Can Perl manage millions of files?

Question

I like to make my own scripts to plot some data in bash. Anyway for now I have thousands of files that I want to "rename", "edit" and much more.

When I try to manage those files, the shell says something like

$Arguments list too long

I'm wondering if Perl can manage such amount of files?

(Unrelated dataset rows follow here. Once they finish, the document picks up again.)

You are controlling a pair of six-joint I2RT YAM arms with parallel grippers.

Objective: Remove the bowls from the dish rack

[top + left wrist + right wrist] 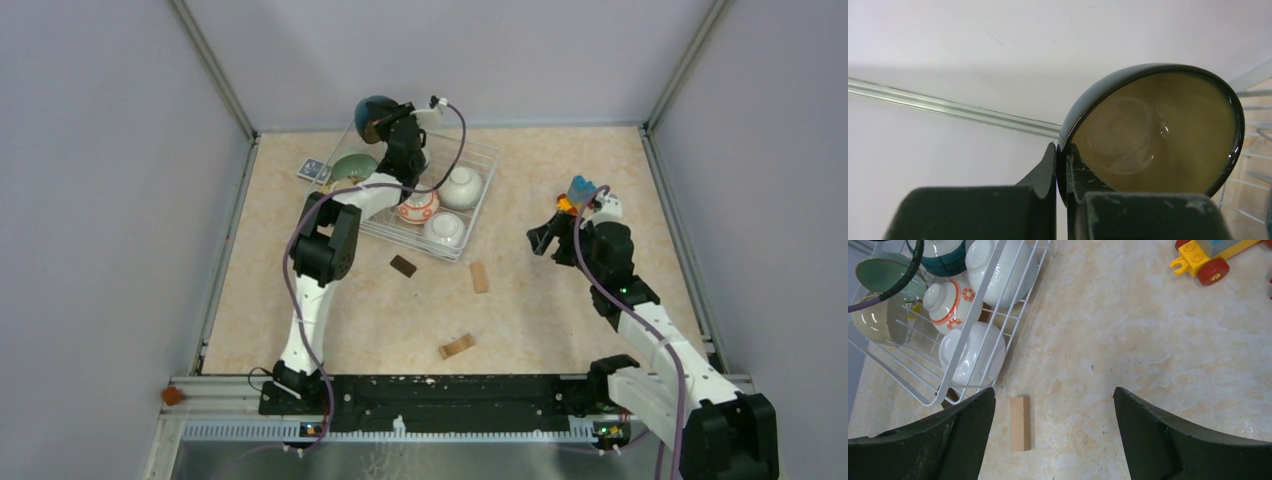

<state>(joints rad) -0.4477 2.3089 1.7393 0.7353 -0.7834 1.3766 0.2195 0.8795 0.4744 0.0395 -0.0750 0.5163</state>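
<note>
The right fingers point(963, 432) hang spread wide above the marbled beige desk point(1148, 340), near a pale wooden block point(1020, 422). Beyond, the white wire dish rack point(484, 200) holds a plain white ceramic bowl point(445, 228) and an orange-patterned white bowl point(418, 207), both with their feet showing. At its far left corner, the left fingers point(1052, 167) clamp the rim of a dark-glazed, brown-lined bowl point(1158, 132), held on edge, mouth facing the wrist.

We found the table point(560, 310) evenly and softly lit from overhead, shadows under the dish rack point(478, 160) faint and short. The walls point(100, 200) left of the rack were a dimmer grey. At the rack's far corner, the dark bowl point(1153, 130) showed one small glint on its glossy inside; the close foreground there was soft.
</note>
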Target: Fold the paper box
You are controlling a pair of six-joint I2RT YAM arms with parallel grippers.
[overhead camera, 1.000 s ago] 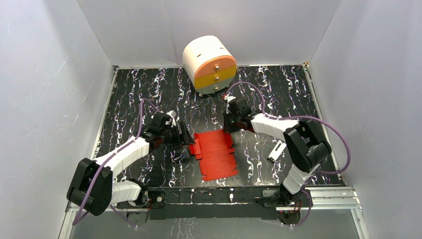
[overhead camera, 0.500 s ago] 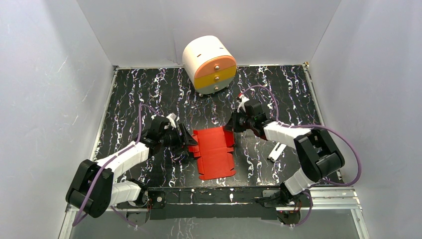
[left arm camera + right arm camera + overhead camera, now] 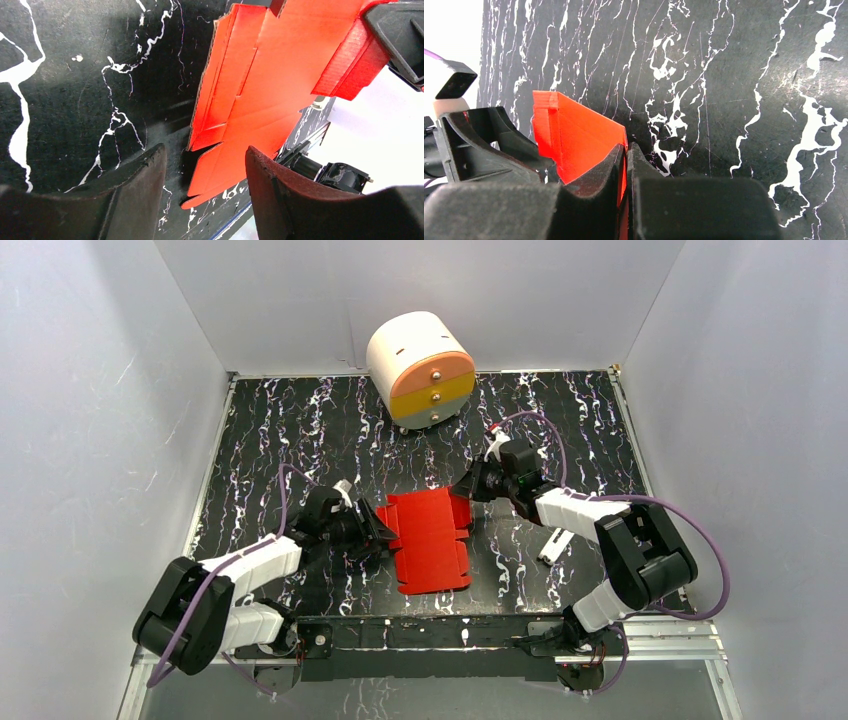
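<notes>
The flat, creased red paper box (image 3: pixel 428 540) with flaps is spread on the table (image 3: pixel 300 430), its right edge clamped by the right hand (image 3: pixel 464 492); the left hand (image 3: pixel 384 530) is held apart at its left edge.

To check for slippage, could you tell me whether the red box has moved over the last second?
Yes. The box has shifted slightly up the view, toward the drawer unit.
</notes>
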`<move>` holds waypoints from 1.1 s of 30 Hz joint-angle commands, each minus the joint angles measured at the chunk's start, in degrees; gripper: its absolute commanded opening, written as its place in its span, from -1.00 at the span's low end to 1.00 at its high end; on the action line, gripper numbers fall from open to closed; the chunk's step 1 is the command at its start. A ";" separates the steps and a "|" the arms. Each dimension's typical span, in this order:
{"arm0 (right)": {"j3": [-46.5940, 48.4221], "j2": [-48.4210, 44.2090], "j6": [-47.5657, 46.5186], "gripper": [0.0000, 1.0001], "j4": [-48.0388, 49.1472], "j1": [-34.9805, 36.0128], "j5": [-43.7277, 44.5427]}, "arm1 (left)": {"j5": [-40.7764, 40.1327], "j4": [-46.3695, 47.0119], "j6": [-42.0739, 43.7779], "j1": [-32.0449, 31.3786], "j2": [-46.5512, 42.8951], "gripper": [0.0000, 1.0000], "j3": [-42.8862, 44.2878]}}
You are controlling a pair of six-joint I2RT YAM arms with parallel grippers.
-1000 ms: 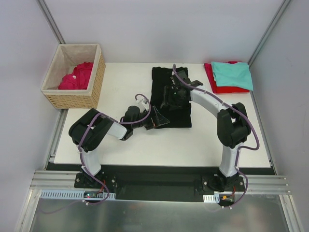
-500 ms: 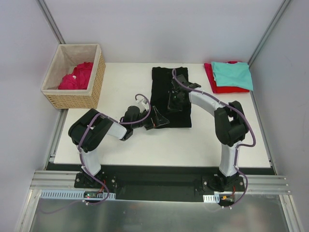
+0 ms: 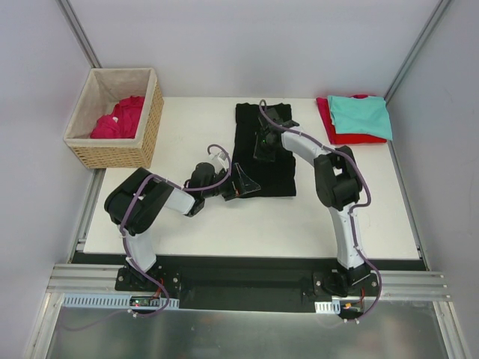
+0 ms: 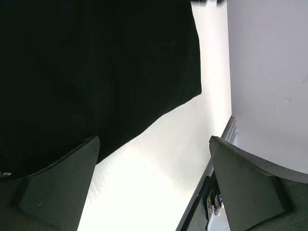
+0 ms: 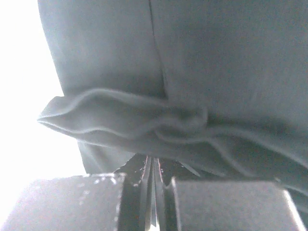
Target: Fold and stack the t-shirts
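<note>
Right tool (image 5: pixel 153 166): pinched shut on a bunched ridge of the black t-shirt (image 3: pixel 278 176), toward its left edge in the far half. Left tool (image 3: pixel 249 182): spread wide, gripping nothing, poised at the near left corner of that same shirt, spread flat in the middle of the worktop (image 3: pixel 187 217). Looks like the start of a fold. Check the pinch for a full layer rather than a mere wrinkle; cannot tell from the wrist view the amount of cloth caught. Close the left tool on the near edge before any lift, then raise both ends together, low and level, and carry the edge across to land it square. Avoid dragging the whole shirt toward the teal t-shirt (image 3: pixel 363 116) and red t-shirt (image 3: pixel 338 134) stacked at the far right.
</note>
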 commanded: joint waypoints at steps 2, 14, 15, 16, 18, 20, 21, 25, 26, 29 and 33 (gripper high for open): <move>11.06 4.39 -0.99 -0.99 -1.40 -2.29 2.07 | 2.24 -1.48 1.57 0.54 -0.32 0.98 0.24; 14.53 4.06 -2.66 -0.99 -2.12 -5.64 5.50 | 3.47 -0.95 0.87 0.89 0.92 0.98 0.60; 12.52 2.13 -2.83 -0.99 -1.68 -5.55 5.76 | 3.38 -0.95 0.78 0.89 0.83 0.98 0.60; 8.67 0.20 -3.36 -0.99 -0.98 -5.37 6.11 | 3.47 -0.95 0.78 0.89 0.74 0.98 0.68; 3.73 -6.74 -3.80 -0.99 -0.18 -5.20 7.78 | 3.30 -1.03 0.60 0.80 -0.22 0.98 0.51; -3.48 -13.83 -3.80 -0.99 0.52 -5.11 8.84 | 3.21 -1.91 0.78 0.80 -1.62 0.98 0.59; -5.85 -16.23 -3.54 -0.99 1.05 -5.11 8.84 | 3.03 -3.74 1.39 0.80 -2.33 0.98 0.77; -17.72 -28.01 -3.62 -0.99 2.99 -4.15 12.08 | 3.12 -12.69 4.37 0.54 -7.59 0.98 4.27; -21.31 -29.95 -4.06 -0.99 2.81 -4.06 14.09 | 3.38 -14.38 4.99 0.45 -8.65 0.98 5.16; -26.33 -37.16 -5.03 -0.67 2.11 -3.88 19.10 | 4.08 -21.84 7.88 0.19 -12.26 0.98 8.85; -29.77 -43.05 -5.65 -0.10 -0.78 -3.97 21.23 | 4.09 -28.53 9.91 -0.34 -16.92 0.98 12.72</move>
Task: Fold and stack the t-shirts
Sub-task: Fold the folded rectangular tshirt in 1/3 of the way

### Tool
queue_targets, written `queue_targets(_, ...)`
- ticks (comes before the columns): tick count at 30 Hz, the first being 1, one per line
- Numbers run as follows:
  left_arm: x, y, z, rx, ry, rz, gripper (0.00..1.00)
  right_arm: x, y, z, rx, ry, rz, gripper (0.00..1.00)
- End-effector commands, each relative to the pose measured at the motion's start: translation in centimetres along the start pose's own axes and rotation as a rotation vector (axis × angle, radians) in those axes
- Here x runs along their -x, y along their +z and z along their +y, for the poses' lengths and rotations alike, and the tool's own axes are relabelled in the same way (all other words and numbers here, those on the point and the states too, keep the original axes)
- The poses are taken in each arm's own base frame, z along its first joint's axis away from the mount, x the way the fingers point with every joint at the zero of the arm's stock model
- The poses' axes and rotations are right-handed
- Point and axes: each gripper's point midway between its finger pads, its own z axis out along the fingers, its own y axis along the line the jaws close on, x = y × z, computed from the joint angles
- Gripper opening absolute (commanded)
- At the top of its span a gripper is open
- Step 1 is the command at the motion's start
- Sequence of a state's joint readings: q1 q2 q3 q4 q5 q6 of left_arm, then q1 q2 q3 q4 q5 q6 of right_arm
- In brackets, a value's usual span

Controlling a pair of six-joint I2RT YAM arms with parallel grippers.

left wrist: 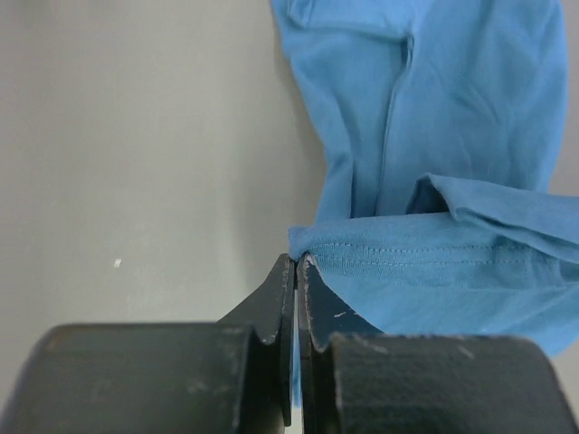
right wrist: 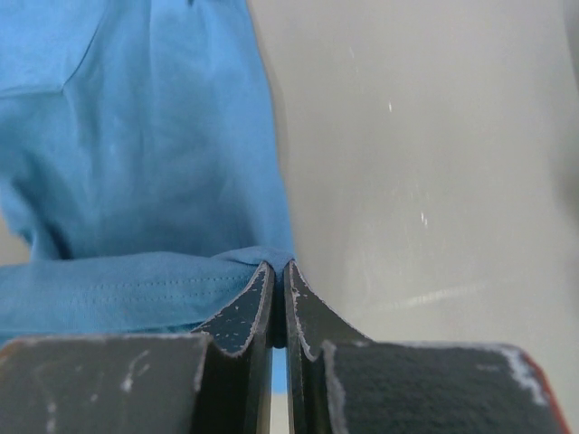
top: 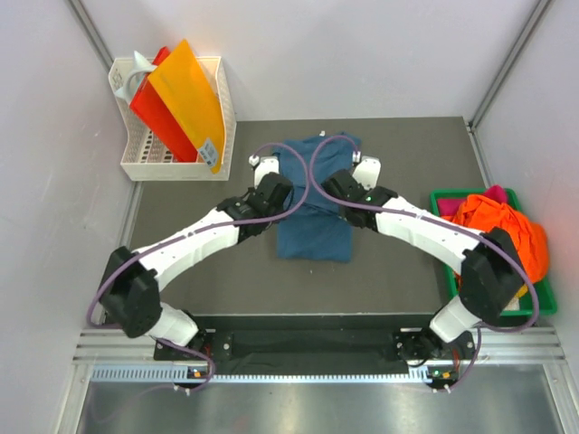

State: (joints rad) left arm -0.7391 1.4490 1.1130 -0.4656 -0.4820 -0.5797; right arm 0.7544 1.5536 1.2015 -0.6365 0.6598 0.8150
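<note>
A dark teal-blue t-shirt (top: 314, 231) lies partly folded in the middle of the grey mat. Both grippers are over its middle. My left gripper (top: 274, 193) is at its left edge and my right gripper (top: 341, 183) is at its right edge. In the left wrist view my left gripper (left wrist: 297, 262) is shut on a stitched hem corner of the shirt (left wrist: 452, 136). In the right wrist view my right gripper (right wrist: 279, 268) is shut on a hem corner of the shirt (right wrist: 136, 136). A bright orange t-shirt (top: 507, 226) and a magenta-pink one (top: 494, 193) lie bunched in the green tray.
The green tray (top: 441, 195) sits at the right edge of the mat (top: 407, 163). A white basket (top: 145, 167) with stiff orange and red sheets stands at the back left. Walls close in on both sides.
</note>
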Motion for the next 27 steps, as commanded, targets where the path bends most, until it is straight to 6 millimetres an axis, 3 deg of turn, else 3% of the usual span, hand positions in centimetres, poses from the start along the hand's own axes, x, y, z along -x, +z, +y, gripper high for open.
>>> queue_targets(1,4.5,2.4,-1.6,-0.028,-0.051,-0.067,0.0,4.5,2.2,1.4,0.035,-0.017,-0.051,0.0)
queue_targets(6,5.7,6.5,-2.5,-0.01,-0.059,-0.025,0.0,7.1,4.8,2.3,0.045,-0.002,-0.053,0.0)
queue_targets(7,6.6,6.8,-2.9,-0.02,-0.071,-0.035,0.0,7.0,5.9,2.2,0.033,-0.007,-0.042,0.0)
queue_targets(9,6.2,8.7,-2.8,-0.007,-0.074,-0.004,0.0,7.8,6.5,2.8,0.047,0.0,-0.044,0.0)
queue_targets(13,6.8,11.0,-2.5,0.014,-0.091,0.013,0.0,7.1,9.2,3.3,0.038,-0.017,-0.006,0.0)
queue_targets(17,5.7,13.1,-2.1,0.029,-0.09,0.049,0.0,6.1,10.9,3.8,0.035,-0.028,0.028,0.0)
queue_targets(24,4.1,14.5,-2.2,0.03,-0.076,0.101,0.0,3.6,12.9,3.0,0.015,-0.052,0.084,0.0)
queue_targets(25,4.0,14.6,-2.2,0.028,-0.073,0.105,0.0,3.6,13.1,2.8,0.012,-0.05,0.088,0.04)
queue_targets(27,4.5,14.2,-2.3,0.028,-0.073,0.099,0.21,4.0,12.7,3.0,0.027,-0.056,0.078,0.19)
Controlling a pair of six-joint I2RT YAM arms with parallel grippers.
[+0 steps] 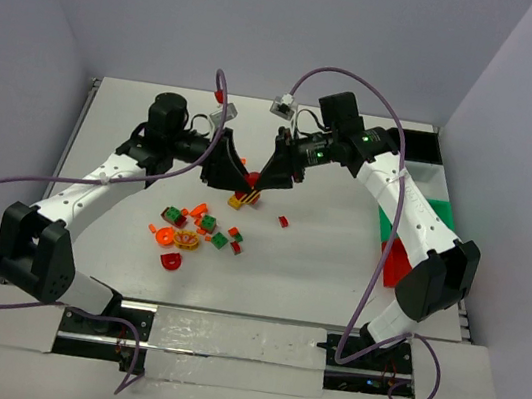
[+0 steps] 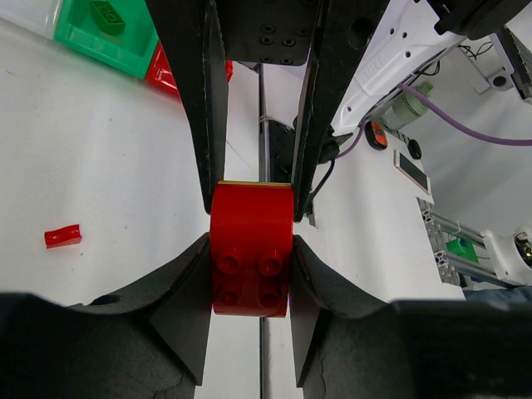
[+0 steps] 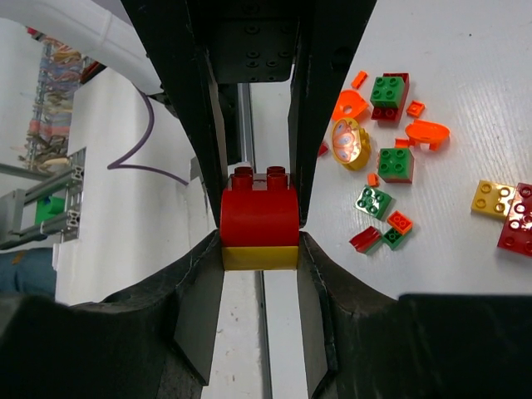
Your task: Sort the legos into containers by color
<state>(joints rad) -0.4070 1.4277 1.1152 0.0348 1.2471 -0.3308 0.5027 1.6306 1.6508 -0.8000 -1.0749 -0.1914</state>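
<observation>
A red rounded lego (image 2: 250, 249) with a yellow piece (image 3: 259, 257) stuck to its base hangs above the table between both arms. My left gripper (image 2: 249, 245) is shut on the red part, and my right gripper (image 3: 259, 248) is shut on the yellow end from the opposite side. In the top view the two grippers (image 1: 234, 167) (image 1: 272, 174) meet over the table's middle. Loose legos (image 1: 196, 229) in red, green and orange lie below, seen too as a scatter (image 3: 384, 158). The containers stand at the right: green bin (image 2: 104, 43), red bin (image 1: 395, 264).
A yellow brick (image 3: 493, 198) and a red brick (image 3: 519, 218) lie together under the grippers. A small red piece (image 1: 283, 221) lies apart to the right. The green bin holds a green brick (image 2: 108, 15). My right arm (image 1: 415, 218) covers part of the bin row.
</observation>
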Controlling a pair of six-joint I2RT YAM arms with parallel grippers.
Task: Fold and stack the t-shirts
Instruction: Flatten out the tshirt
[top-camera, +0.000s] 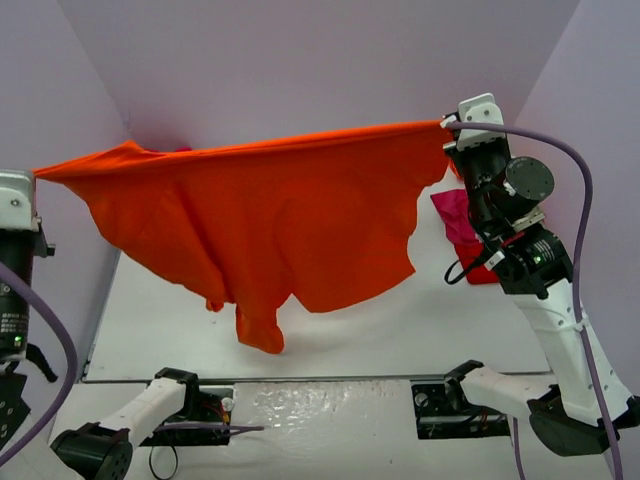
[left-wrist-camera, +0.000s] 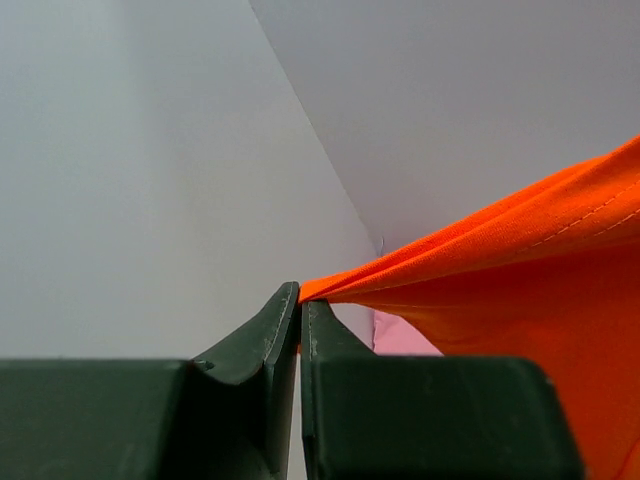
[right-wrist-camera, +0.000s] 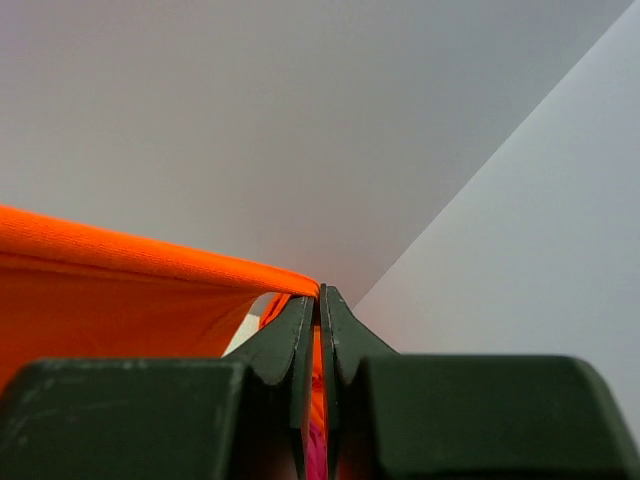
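Orange t-shirt (top-camera: 280, 220) hung spread in the air over the table (top-camera: 400, 320), your left gripper (left-wrist-camera: 300, 296) clamped tight on its left corner, your right gripper (right-wrist-camera: 320, 296) clamped on its right corner.

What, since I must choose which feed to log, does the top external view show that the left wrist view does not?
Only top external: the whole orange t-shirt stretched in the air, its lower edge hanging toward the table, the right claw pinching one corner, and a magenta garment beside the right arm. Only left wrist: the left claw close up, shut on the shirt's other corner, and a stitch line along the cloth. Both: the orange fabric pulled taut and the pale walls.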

You're probably hitting a bash limit. Use the shell construct `find ... -print0 | xargs -n25 perl script.pl ` and you should be sorted — hd1, Sep 27 '13 at 04:11
@hd1, It's not a shell limit -- it's a system limit -- and you can use `find ... -exec perl script.pl {} +` in a GNU system (e.g. linux). Of course both `xargs` and `find -exec` assume processing X files is the same as processing Y files then processing Z files (where X=Y+Z) — ikegami, Sep 27 '13 at 11:28
You can use `getconf ARG_MAX` to determine the argument list size limit. On Mac OS X 10.8.5 (as Jonathan Leffler mentioned) this returns 262144 or 262144/1024 = 256 KiB. — JRFerguson, Sep 27 '13 at 12:00

score 13 · Accepted Answer · edited May 23 '17 at 11:53

There is an upper limit to the length of the arguments plus environment that you are allowed on Unix. For many modern versions of Unix, that limit is around 256 KiB — for other versions, it may be less.

This is a not a limit of the shell, per se, nor of Perl nor any other program, but rather a limit imposed by the Unix kernel.

If handling files one at a time, Perl can handle many millions of files in total. The difficulty is conveying the list of files to Perl. You can write the names to a file and tell Perl which file to read. You can use xargs. You have to worry about what marks the end of a file name. The safe answer is a null byte; it is the only character that cannot appear in a pathname in Unix. You'd find it easiest to use POSIX function getdelim() to read such lines. Using a newline is conventional but not 100%; a file name can contain a newline, leading to confusion.

You could also have Perl generate the lists of files itself, by reading directories (piecemeal, but doesn't drag millions of names into memory all at once) or by using functions such as glob.

See also SO 18559403: How big an argument list is allowed.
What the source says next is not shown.